• TASK DESCRIPTION: No pictures, nothing altered: return the data below.

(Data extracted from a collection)

=== Section Start ===

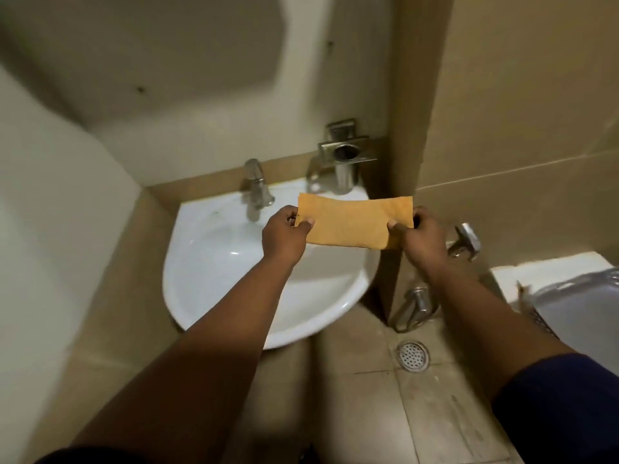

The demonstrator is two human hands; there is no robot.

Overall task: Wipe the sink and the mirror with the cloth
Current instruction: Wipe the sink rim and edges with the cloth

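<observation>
Two bare forearms are reaching fwd from the near edge. L hand is pinching the left end of the orange cloth, thumb on top; R hand is pinching the right end. Cloth is stretching flat btwn them, hovering over the far right part of the white sink, not touching it. Farther back, a chrome tap is standing at the sink's far rim, w/ a metal holder on the wall to its right.
</observation>
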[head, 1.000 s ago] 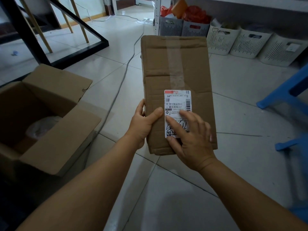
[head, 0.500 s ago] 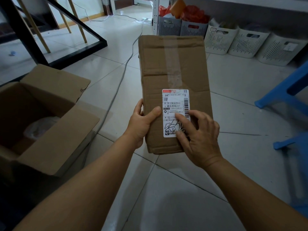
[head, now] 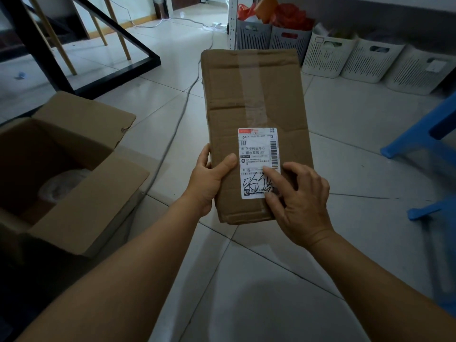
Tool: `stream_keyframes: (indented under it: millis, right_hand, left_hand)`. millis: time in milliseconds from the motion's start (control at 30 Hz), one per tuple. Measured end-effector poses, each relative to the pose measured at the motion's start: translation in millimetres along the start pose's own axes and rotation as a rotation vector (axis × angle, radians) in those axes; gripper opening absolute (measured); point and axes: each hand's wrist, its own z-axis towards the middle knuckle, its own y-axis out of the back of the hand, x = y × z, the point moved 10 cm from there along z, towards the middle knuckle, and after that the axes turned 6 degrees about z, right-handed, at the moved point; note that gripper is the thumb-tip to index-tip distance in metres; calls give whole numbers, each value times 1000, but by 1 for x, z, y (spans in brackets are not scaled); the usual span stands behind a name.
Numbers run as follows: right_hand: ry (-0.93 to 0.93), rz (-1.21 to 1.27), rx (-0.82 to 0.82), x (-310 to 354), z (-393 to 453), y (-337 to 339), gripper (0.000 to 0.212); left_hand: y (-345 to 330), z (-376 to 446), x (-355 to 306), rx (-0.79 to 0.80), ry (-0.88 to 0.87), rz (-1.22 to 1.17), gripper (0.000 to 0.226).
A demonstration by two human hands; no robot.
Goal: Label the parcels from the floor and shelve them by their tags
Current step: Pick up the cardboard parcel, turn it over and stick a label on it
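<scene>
A flat brown cardboard parcel [head: 254,104], sealed with clear tape, is held above the tiled floor in the middle of the view. My left hand [head: 209,178] grips its near left edge, thumb on top. A white shipping label [head: 256,154] with barcodes and black handwriting sits on the near half of the parcel. My right hand [head: 298,201] rests flat on the parcel's near right corner, its fingertips pressing on the label's lower right part and covering it there.
An open cardboard box [head: 74,174] with a pale bag inside stands on the floor at left. White and grey slatted baskets [head: 367,60] line the far wall. A blue plastic stool [head: 424,149] is at right. A grey cable [head: 177,119] runs across the tiles; black frame legs [head: 98,77] stand behind.
My right hand has slid to the right and slightly down across the label, uncovering the handwriting. The parcel and my left hand have stayed almost still.
</scene>
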Motion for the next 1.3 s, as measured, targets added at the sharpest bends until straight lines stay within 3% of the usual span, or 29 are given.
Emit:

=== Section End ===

• EXERCISE RESULT:
The demonstrator is two human hands; there is no robot.

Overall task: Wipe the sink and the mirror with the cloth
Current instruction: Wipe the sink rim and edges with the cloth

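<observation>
Two bare forearms are reaching fwd from the near edge. L hand is pinching the left end of the orange cloth, thumb on top; R hand is pinching the right end. Cloth is stretching flat btwn them, hovering over the far right part of the white sink, not touching it. Farther back, a chrome tap is standing at the sink's far rim, w/ a metal holder on the wall to its right.
</observation>
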[head, 1.000 s ago] 
[head, 0.500 s ago] 
[head, now] 
Tool: `stream_keyframes: (indented under it: millis, right_hand, left_hand)`. millis: time in milliseconds from the motion's start (control at 30 Hz), one per tuple. Measured end-effector poses, each relative to the pose measured at the motion's start: translation in millimetres along the start pose's own axes and rotation as a rotation vector (axis × angle, radians) in those axes; gripper opening absolute (measured); point and axes: each hand's wrist, its own z-axis towards the middle knuckle, its own y-axis out of the back of the hand, x = y × z, the point moved 10 cm from there along z, towards the middle knuckle, and after that the axes turned 6 degrees about z, right-handed, at the moved point; note that gripper is the thumb-tip to index-tip distance in metres; calls give whole numbers, each value times 1000, but by 1 for x, z, y (spans in brackets are not scaled); the usual span stands behind a name.
Numbers run as follows: right_hand: ry (-0.93 to 0.93), rz (-1.21 to 1.27), rx (-0.82 to 0.82), x (-310 to 354), z (-393 to 453), y (-337 to 339), gripper (0.000 to 0.212); left_hand: y (-345 to 330), z (-376 to 446), x (-355 to 306), rx (-0.79 to 0.80), ry (-0.88 to 0.87), rz (-1.22 to 1.17), gripper (0.000 to 0.226).
A demonstration by two human hands; no robot.
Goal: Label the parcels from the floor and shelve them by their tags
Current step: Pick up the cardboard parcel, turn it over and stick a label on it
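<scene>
A flat brown cardboard parcel [head: 254,104], sealed with clear tape, is held above the tiled floor in the middle of the view. My left hand [head: 209,178] grips its near left edge, thumb on top. A white shipping label [head: 256,154] with barcodes and black handwriting sits on the near half of the parcel. My right hand [head: 298,201] rests flat on the parcel's near right corner, its fingertips pressing on the label's lower right part and covering it there.
An open cardboard box [head: 74,174] with a pale bag inside stands on the floor at left. White and grey slatted baskets [head: 367,60] line the far wall. A blue plastic stool [head: 424,149] is at right. A grey cable [head: 177,119] runs across the tiles; black frame legs [head: 98,77] stand behind.
My right hand has slid to the right and slightly down across the label, uncovering the handwriting. The parcel and my left hand have stayed almost still.
</scene>
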Motion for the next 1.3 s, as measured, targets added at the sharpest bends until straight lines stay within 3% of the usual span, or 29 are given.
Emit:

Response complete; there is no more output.